- Abbreviation: SoB
- Founded: January 17, 2007; 19 years ago
- Type: Supporters' group
- Team: Philadelphia Union
- Motto: Ad Finem Fidelis (Latin: "Faithful to the end")
- Location: Philadelphia, Pennsylvania
- Stadium: Subaru Park
- Membership: 2,003 paid (as of July 2017)
- Website: www.sonsofben.com

= Sons of Ben (MLS supporters association) =

Independent supporters' group for Philadelphia Union

The Sons of Ben (SoB) is an independent supporters group for Philadelphia Union of Major League Soccer. The group was created in January 2007 by soccer fans from Philadelphia and its metropolitan area, using such existing Major League Soccer fan clubs as the Screaming Eagles, La Barra Brava, and Section 8 Chicago as models. The name of the club alludes to Benjamin Franklin, who was one of the most well-known Founding Fathers of the United States and a particularly iconic figure of Philadelphia.

==History==

Bryan James, Andrew Dillon, and David Flagler founded the Sons of Ben supporters club on January 17, 2007, the 301st anniversary of Benjamin Franklin's birthday. Philadelphia soccer fan Ethan Gomberg suggested the name. The Sons of Ben are the first Philadelphia Union supporters club, and use the Philadelphia civic colors of light blue and yellow as opposed to the darker shades officially used by the team.
The Sons of Ben began during a flurry of rumors regarding Major League Soccer's negotiations with investors regarding a potential team in the Philadelphia region. As of 2009, the group has more than 4,500 members and ran a season ticket drive in 2007, attracting 2,800 requests. On February 28, 2008, Philadelphia was confirmed to be the league's 16th team, meaning that their initial goal has been accomplished. The Sons of Ben refocused their efforts on the most important mission of any supporters club: supporting the local team. Union began play in 2010.

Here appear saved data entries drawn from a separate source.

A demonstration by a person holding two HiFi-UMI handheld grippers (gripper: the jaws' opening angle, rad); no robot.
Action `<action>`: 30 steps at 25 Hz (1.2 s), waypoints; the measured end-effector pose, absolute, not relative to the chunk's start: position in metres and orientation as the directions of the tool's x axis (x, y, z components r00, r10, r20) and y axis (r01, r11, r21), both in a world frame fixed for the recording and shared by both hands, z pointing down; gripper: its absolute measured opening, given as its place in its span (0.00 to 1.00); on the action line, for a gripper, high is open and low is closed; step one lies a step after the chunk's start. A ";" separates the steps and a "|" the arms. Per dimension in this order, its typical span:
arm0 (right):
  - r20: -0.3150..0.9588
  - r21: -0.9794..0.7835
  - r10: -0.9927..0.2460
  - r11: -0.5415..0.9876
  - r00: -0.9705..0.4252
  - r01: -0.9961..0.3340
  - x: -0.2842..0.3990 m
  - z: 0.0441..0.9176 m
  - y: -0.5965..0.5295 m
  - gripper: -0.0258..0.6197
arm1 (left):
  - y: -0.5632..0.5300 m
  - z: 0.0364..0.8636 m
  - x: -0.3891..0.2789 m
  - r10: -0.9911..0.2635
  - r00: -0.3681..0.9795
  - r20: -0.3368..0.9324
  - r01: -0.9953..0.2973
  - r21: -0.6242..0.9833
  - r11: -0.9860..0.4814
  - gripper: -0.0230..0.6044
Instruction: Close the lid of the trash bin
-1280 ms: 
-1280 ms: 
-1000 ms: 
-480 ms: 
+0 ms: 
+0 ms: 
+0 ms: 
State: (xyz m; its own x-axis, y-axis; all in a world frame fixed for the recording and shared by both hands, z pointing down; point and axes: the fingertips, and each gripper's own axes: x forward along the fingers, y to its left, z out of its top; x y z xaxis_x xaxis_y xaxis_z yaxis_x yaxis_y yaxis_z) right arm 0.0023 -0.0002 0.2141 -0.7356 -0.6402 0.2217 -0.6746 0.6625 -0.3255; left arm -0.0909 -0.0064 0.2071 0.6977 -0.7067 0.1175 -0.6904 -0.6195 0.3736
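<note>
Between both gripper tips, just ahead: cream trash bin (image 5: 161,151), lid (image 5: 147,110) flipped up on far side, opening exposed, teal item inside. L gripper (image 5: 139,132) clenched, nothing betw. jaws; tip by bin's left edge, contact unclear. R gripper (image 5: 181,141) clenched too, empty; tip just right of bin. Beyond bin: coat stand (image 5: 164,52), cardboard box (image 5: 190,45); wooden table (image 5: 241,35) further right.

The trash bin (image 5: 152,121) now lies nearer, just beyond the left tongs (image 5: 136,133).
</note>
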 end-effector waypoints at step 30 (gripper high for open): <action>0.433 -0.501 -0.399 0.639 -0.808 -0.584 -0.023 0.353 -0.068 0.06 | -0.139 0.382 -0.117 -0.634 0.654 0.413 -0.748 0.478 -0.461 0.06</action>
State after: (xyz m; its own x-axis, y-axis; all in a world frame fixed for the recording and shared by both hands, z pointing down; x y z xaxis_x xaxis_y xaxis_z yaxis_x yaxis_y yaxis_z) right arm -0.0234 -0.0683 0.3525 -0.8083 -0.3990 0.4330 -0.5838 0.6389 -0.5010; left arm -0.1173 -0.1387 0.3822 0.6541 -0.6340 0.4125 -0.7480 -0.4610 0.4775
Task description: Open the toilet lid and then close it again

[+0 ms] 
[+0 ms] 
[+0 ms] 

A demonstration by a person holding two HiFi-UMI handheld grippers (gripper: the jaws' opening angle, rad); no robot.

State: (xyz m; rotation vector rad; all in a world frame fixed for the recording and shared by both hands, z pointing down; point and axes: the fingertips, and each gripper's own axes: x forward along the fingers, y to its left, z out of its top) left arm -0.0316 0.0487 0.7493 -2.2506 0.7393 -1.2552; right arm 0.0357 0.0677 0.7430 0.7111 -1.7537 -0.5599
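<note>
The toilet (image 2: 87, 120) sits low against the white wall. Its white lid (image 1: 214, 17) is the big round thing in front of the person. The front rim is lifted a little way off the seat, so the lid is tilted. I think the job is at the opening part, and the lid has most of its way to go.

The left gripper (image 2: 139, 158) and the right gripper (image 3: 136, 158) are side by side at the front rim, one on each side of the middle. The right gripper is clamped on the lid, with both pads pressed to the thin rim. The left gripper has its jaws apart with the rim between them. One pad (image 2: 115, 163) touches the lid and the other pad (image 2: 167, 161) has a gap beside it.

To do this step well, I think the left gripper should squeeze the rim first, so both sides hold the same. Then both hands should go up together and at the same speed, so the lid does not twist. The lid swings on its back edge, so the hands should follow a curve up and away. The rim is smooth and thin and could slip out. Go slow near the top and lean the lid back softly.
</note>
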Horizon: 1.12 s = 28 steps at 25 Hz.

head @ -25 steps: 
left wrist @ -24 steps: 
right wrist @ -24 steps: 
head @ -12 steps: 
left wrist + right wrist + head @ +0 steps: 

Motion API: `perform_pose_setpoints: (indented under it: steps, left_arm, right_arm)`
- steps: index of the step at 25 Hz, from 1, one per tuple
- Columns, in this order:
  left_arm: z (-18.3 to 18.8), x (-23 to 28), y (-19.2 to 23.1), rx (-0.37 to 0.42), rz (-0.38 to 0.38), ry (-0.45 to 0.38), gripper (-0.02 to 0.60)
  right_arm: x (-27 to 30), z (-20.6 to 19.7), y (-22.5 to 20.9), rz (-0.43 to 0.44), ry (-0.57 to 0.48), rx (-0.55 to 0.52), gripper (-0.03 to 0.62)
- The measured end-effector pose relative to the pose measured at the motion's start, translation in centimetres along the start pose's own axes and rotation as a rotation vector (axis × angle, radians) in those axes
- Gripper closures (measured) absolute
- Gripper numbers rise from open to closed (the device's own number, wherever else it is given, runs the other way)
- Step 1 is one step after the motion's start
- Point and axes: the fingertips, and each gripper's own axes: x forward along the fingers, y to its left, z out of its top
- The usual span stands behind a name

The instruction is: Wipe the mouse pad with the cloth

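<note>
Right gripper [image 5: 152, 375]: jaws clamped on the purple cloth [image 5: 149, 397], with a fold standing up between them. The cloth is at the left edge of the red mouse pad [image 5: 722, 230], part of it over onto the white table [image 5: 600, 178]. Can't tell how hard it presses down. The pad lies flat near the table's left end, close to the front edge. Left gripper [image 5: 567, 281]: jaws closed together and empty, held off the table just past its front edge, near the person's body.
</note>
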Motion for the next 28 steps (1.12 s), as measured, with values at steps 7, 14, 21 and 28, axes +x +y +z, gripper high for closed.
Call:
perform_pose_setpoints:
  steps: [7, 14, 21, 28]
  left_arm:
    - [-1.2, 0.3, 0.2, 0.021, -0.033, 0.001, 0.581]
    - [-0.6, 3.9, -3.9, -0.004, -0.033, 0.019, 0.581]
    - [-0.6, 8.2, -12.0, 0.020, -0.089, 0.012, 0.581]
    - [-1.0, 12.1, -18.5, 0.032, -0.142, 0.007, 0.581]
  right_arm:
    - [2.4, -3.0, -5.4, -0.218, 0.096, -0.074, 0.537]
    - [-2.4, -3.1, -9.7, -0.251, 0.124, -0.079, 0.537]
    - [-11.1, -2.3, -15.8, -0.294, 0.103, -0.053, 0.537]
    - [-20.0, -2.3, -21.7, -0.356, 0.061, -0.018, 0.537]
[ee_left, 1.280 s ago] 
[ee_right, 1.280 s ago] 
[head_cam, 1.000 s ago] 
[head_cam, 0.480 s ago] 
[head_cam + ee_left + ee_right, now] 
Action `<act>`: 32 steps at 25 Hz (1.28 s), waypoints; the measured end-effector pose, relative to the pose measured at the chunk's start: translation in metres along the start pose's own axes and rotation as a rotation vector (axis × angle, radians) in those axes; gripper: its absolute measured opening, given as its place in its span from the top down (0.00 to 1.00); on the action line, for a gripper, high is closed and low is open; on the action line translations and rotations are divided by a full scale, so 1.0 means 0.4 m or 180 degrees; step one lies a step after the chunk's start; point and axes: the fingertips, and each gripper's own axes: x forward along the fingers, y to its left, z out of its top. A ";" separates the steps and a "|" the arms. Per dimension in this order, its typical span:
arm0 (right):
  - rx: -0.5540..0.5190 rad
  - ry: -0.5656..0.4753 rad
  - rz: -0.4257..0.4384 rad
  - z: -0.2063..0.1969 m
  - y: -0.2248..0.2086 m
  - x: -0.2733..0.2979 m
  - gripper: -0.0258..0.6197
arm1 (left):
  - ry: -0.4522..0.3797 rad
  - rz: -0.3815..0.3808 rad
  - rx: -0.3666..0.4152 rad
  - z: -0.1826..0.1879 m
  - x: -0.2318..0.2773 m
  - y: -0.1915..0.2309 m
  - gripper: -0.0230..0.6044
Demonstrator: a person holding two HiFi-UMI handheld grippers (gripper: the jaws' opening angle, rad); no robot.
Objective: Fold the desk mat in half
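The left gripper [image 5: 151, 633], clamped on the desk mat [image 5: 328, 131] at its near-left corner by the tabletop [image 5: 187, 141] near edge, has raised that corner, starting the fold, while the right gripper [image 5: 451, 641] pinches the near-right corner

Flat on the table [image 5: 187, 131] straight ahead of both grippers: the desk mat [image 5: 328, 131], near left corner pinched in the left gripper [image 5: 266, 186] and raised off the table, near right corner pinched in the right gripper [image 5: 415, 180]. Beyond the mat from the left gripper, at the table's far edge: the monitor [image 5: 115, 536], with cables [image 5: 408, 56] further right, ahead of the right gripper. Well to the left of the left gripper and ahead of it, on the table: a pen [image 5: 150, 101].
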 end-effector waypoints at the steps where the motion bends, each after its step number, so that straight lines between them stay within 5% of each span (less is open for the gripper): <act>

At the "Meet the Owners" event held two days before the official expansion press conference in Chester, the Sons of Ben wore nametags with handwritten numbers intended to read "2010." The number was mistakenly interpreted as "ZOLO" by team ownership group member, Nick Sakiewicz. This led to the Sons of Ben being referred to as the "Zolos" in a series of inside jokes by the group. The story of the group is told in the documentary film "Sons of Ben".

==Logo==

The Sons of Ben logo, designed by co-founder Andrew Dillon, incorporates various components alluding to Philadelphia's history and the achievements of Benjamin Franklin. The oar and the scythe represent the city's nautical and agricultural roots. Franklin invented bifocals, while the key, lightning bolts, and lozenge-shaped kite symbolize his exploration into the nature of electricity. The crack in Franklin's skull resembles that of the historic Liberty Bell.

==Associated supporters groups==

The Sons of Ben organization was created to help bring a Major League Soccer team to Philadelphia. Some of the founding members were originally supporters of D.C. United. Bryan James in particular was very active in the D.C. supporters culture.

==Philanthropy==

December 2007 marked the Sons of Ben's first philanthropic effort, Help Kick Hunger. Help Kick Hunger is a canned food and donation drive aimed to benefit the Bernardine Center in Chester, which opened as an Emergency Food Cupboard. The Center designed the model Super Cupboard program in 1987. This program seeks to break the cycle of poverty and dependence for low-income mothers by providing weekly sessions that include nutrition education and life skills workshops. The Super Cupboard model has been copied extensively throughout Pennsylvania. Other philanthropic efforts include the 2007 4th quarter drive that raised $1,500 and 561 lbs of food for the Bernardine Center, the 1Q08 campaign that raised $1,500 worth of Easter hams and an additional $1,000, and the 2008 4th quarter Help Kick Hunger drive that raised $2,501 and 603 lbs of food. Most recently, the Sons of Ben were able to raise $10,000 through their Help Kick Hunger campaign, which was donated to the Bernardine Center at the end of 2010, more than their previous three efforts combined.
The group has grown its philanthropic efforts since the founding season to include the Unified Soccer program of Special Olympics PA - Philadelphia, Delaware County SPCA, Philly ACCT, St. Baldrick's, Coats for Chester, Chester-Upland School District (school supply drives), Philadelphia Union Foundation, Keystone Wounded Warrior Project of PA, William Trippley Youth Development Foundation, and several others.